Тяжело, несдвигаемо сидел Санька на табурете, потом достал пачку «Беломора» и закурил.
— Ну-ка брось чадить, или выйди в коридор. Нельзя! — крикнула ему Манька.
Промот встал, подошел к двери и, взявшись за ручку, сказал:
— Ладно, Мария, я пошел. Завтра приду. Совсем. — И ушел, аккуратно прикрыв за собой дверь.
Манька распрямилась, долго смотрела на табурет, где сидел Промот, губы ее вздрагивали то ли от обиды, то ли от того, что она еще мысленно с ним говорила, убеждала в чем-то.

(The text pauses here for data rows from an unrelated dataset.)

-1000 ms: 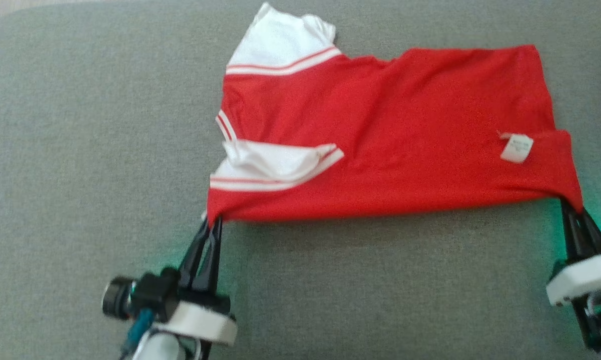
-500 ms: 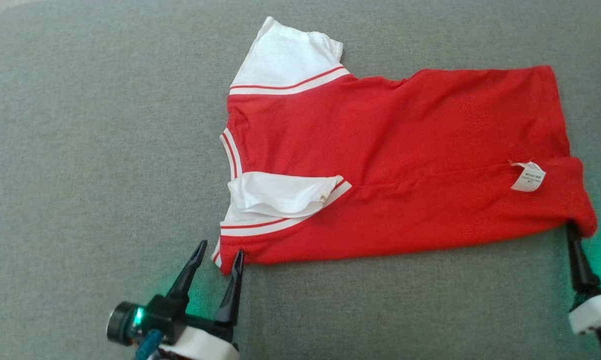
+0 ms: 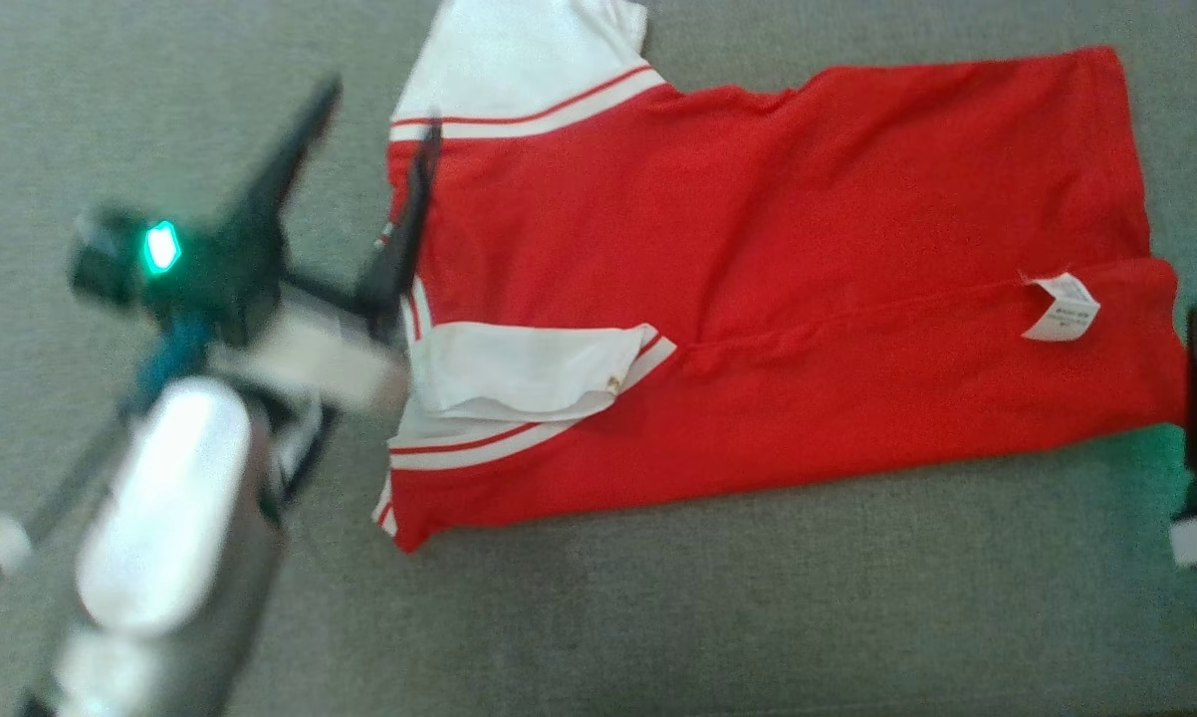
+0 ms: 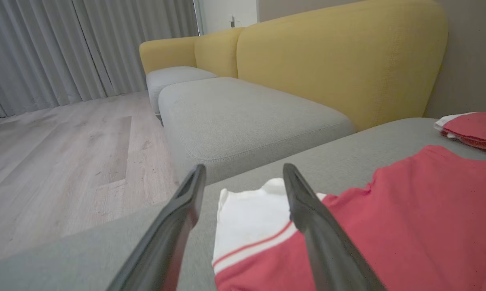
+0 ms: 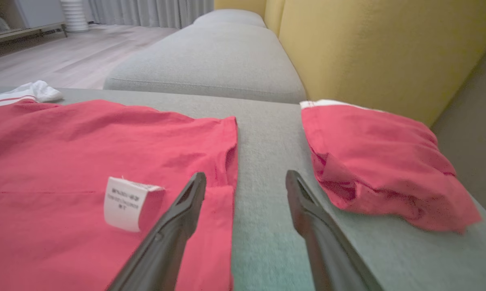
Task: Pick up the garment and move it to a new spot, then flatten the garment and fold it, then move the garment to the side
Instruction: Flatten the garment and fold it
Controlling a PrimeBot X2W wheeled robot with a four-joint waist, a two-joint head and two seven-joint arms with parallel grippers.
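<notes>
Jaws on both sides now spread wide, holding nothing; a sec ago each pinched a near corner of the garment (image 3: 778, 249). Since then left gripper (image 3: 381, 105) has swung up beside collar (image 3: 411, 309) & far sleeve (image 3: 519, 50); right gripper (image 5: 246, 177) sits at hem (image 5: 231, 149), w/ garment flat on grey cushion (image 3: 658, 597).

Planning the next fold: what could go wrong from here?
The near white sleeve lies crumpled on the red shirt; folding may trap that wrinkle. The open left end effector has a finger over the shirt and could drag it. A second garment beside the right end effector might snag.
</notes>
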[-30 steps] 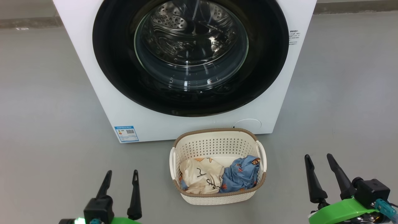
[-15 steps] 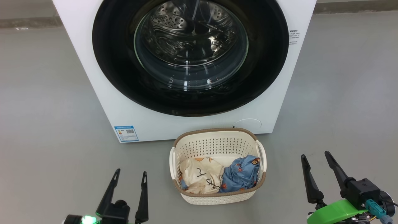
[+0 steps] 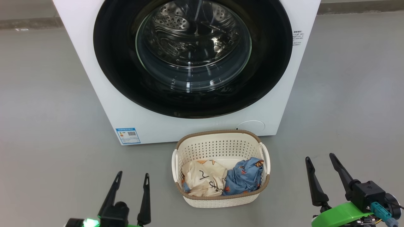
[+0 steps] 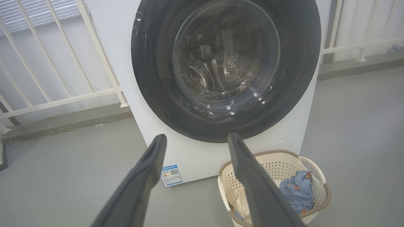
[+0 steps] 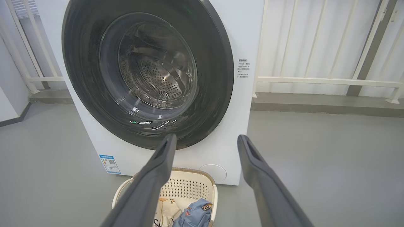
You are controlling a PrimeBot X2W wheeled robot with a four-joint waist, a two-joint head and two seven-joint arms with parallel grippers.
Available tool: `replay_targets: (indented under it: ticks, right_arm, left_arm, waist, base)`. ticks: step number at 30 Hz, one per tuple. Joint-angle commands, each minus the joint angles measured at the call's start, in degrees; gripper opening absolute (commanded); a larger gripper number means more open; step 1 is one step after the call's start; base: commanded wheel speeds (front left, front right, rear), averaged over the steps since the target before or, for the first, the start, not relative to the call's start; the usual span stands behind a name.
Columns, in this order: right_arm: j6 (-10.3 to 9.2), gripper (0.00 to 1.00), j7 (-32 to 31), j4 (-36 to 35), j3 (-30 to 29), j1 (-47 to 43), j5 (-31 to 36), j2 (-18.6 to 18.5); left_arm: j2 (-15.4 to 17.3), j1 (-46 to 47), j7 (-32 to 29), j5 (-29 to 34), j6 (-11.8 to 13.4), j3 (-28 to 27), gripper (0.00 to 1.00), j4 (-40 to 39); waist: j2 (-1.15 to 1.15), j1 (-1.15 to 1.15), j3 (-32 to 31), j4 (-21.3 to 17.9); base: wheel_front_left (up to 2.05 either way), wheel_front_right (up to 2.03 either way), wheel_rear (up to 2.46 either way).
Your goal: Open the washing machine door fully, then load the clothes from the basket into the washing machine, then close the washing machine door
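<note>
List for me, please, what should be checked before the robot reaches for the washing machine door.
1. Left claw open and empty: ok.
2. Right claw open and empty: ok.
3. Washing machine door open: not ok, it is shut.
4. Place to grip the door: cannot tell, no handle stands out.
5. Clothes all inside the basket: ok.
6. Basket clear of the door's swing: cannot tell; it stands close before the washing machine.

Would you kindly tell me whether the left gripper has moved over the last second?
Yes. In the head view the left gripper has shifted to the right, closer to the basket, which has stayed where it was. Its fingers remain spread.
</note>
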State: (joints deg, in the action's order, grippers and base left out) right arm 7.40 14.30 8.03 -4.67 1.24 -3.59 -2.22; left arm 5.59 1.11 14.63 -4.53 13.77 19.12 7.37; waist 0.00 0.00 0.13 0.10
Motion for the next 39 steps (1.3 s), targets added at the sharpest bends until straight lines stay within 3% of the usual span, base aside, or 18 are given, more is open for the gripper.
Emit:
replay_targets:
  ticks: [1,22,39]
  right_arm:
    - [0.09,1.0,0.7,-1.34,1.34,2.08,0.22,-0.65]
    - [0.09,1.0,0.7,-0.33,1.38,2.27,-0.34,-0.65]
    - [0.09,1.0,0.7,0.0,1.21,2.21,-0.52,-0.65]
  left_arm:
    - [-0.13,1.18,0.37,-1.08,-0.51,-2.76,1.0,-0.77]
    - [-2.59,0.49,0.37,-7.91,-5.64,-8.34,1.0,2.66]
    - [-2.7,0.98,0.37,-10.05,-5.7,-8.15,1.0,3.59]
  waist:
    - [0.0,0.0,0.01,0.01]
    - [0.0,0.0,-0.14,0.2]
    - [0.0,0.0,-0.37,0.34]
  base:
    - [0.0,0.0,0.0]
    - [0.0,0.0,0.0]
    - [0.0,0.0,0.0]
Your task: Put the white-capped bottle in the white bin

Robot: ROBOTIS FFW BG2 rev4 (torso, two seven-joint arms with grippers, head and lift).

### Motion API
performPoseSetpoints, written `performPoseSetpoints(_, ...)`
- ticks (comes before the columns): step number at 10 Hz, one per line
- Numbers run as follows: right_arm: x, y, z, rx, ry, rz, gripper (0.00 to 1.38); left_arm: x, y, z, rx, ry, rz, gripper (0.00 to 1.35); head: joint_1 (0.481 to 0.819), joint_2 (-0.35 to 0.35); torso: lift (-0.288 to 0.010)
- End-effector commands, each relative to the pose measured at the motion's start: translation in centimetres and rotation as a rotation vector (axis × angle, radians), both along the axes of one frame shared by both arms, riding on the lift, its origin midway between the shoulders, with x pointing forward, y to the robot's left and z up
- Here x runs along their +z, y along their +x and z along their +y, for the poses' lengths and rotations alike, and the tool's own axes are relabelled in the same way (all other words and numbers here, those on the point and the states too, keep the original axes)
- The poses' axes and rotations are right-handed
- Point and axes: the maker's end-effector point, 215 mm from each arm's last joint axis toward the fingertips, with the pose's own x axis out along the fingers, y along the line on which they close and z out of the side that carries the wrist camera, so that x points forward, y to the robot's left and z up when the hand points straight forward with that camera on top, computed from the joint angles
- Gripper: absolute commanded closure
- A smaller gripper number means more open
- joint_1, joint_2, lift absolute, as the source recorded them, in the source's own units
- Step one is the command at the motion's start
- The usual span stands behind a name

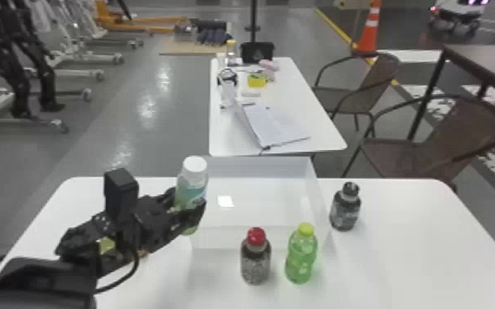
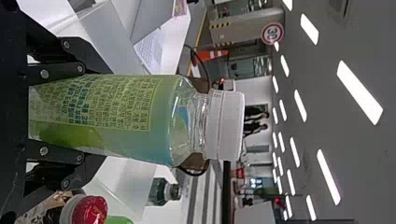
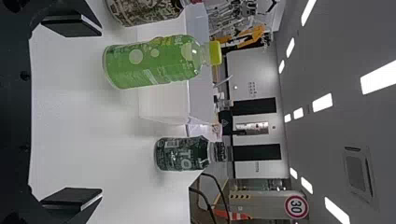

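White-capped bottle (image 1: 195, 174) found upright, clamped in the left gripper (image 1: 188, 202), with the white bin (image 1: 218, 237) just to that pincer's right; recommend carrying its base clear of the wall before lowering, right gripper (image 3: 101, 113) standing wide.

Looks like robotics lab: black robot legs (image 1: 47, 88), white wheeled stands (image 1: 74, 73), traffic cone (image 1: 368, 40), yellow floor line (image 1: 335, 26), ceiling strip lights (image 2: 359, 92).
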Motion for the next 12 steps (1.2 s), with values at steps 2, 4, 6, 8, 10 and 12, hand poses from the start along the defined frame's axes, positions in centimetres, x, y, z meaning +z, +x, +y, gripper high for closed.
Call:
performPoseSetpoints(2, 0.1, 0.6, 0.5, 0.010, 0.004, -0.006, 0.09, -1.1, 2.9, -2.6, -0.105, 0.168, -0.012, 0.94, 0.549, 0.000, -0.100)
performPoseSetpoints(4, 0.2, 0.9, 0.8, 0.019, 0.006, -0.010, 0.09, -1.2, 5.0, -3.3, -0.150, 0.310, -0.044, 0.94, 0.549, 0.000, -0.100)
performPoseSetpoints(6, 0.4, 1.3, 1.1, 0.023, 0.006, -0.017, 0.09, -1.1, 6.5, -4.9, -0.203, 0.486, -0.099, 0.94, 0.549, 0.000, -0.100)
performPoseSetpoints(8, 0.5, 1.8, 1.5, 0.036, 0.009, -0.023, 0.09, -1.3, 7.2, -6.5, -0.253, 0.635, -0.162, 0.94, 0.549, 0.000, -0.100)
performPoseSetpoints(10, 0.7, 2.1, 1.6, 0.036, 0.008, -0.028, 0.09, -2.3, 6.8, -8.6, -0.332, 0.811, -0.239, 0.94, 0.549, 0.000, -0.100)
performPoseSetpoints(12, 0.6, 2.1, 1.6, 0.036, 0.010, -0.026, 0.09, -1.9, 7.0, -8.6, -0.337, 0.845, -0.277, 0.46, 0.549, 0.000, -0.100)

Но назавтра Промот не пришел. Не было его и через день. Маньке уже начало казаться, что все случившееся тогда причудилось ей, а заботы, которые приносило каждое утро, притупили вдруг появившуюся надежду на новую жизнь, и только к вечеру, когда Кристя ровно посапывала у Маньки под боком, она вспоминала Саньку, и с этим воспоминанием, тускло светившим в ее мозгу, засыпала, иногда видела его во сне, но эти сны были нерадостные, и она их быстро забывала.
Но на третий день проснулась с уверенностью, что именно сегодня придет Промот, и с утра ее охватило волнение. Даже гуляя с Кристей по улице, она не отходила далеко от дома. Но вот зашла в поселковый маленький промтоварный магазинчик и, сама не зная зачем, купила мужскую рубашку. Спрятала ее в коляску и двинулась к своему бараку, ощущая, как в душе становится празднично и хорошо.